How to multiply big numbers faster?

Question

I was experimenting with multiplying large numbers in python. For my purpose I was trying to evaluate.

2*odd*(4*odd^2 + 7)/3 - 6*odd^2 - 3

Now my question boils down to how to multiply numbers faster in python. is it faster to do it with float? The answer seems no. Take a simpler example with

n*(n+1)/2

My idea was that the following code is faster

product = 1
if n % 2 == 0:
    product *= n/2
    product *= n
else:
    product *= (n+1)/2
    product *= n
return product

Why would this be faster? Well you would not have to divide the huuge number n*(n+1) by two. However one does waste a calculation checking the number modulo2. Perhaps try exception is faster?

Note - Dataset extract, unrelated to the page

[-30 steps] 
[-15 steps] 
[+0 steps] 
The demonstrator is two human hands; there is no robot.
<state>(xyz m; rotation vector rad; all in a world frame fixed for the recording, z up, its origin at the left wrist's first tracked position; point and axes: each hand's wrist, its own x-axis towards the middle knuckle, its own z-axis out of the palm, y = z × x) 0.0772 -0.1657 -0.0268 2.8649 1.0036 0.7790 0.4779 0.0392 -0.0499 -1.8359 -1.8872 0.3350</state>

So my question boils down to. How does one compute the product and division of very large numbers in python? Here is my working code. Not asking for specifically speed improvements on this code. But the more broad question on how to deal with division and multiplication of large numbers. My numrange is around 10^(10^6) atm.

def spiral_sum_fast(num):
    rem = num % 6
    if rem % 2 == 0:
        raise Exception("The sidelength must be a odd number")
    odd = 1 + num / 2
    odd_squared = 2 * odd**2

    if rem % 3 == 0:
        temp = odd / 3
        temp *= 8 * odd_squared + 14
    else:
        temp = (4 * odd_squared + 7) / 3
        temp *= 2 * odd
    return temp - 3 * odd_squared - 3


if __name__ == '__main__':

    k = 10**(10**6) + 1
    spiral_sum_fast(k)

That whole `product = 1; if...` block could just be `product = (n+n%2)/2*n`. — TigerhawkT3, May 24 '16 at 05:00
this might prove insightful and instructive http://stackoverflow.com/questions/538551/handling-very-large-numbers-in-python — glls, May 24 '16 at 05:13
Well, I'm sure it's _slightly_ faster, as it never has to look up `product`, doesn't have to do an `if..else`, and so on, but it'll be a marginal increase. Eliminating the `product =` and just doing `return (n+n%2)/2*n` would be marginally faster still. There might be some more marginal improvements based on the order in which the compiler optimizes those operations. If you really need more performance, you might consider writing that part in a lower-level language like C. — TigerhawkT3, May 24 '16 at 05:22
Don't use try-except, throwing exceptions (and catching them, especially using an exception filter) is slow. — Byte Commander, May 24 '16 at 05:38
@TigerhawkT3, (n+n%2)/2*n is not equal to (n+1)*n/2 if n is even. — Dmitry Rubanovich, May 24 '16 at 06:33
@ByteCommander: That's not good advice. There are many good reasons to use try-except, and avoiding it for performance reasons is likely to be a case of premature optimization in most circumstances. http://stackoverflow.com/questions/16138232/is-it-a-good-practice-to-use-try-except-else-in-python — Mark Dickinson, May 24 '16 at 07:03
@DmitryRubanovich - As far as I can tell, it's supposed to be `n` when `n` is even, `n+1` if `n` is odd. I don't think my change is inaccurate. — TigerhawkT3, May 24 '16 at 07:08
@MarkDickinson Yes, sorry if you took my sentence as general advice. It was just meant to be applied to the specific situation described in the question, where we have few code and where the exception would not be "natural" but manually thrown just to control the program flow. As the focus here is on performance, instantiating a new exception object every time and throwing, filtering and catching it again is a massive, unnecessary overhead. — Byte Commander, May 24 '16 at 07:08
@N3buchadnezzar: Short answer: use [gmpy2](https://pypi.python.org/pypi/gmpy2). It's designed for large-integer arithmetic, where Python's core algorithms are not. — Mark Dickinson, May 24 '16 at 07:21

Dmitry Rubanovich · Answer 1 · 2016-06-03T17:14:30.193

First of all, 4*odd^2 + 7 is always going to be 2 mod 3. So you don't need to check.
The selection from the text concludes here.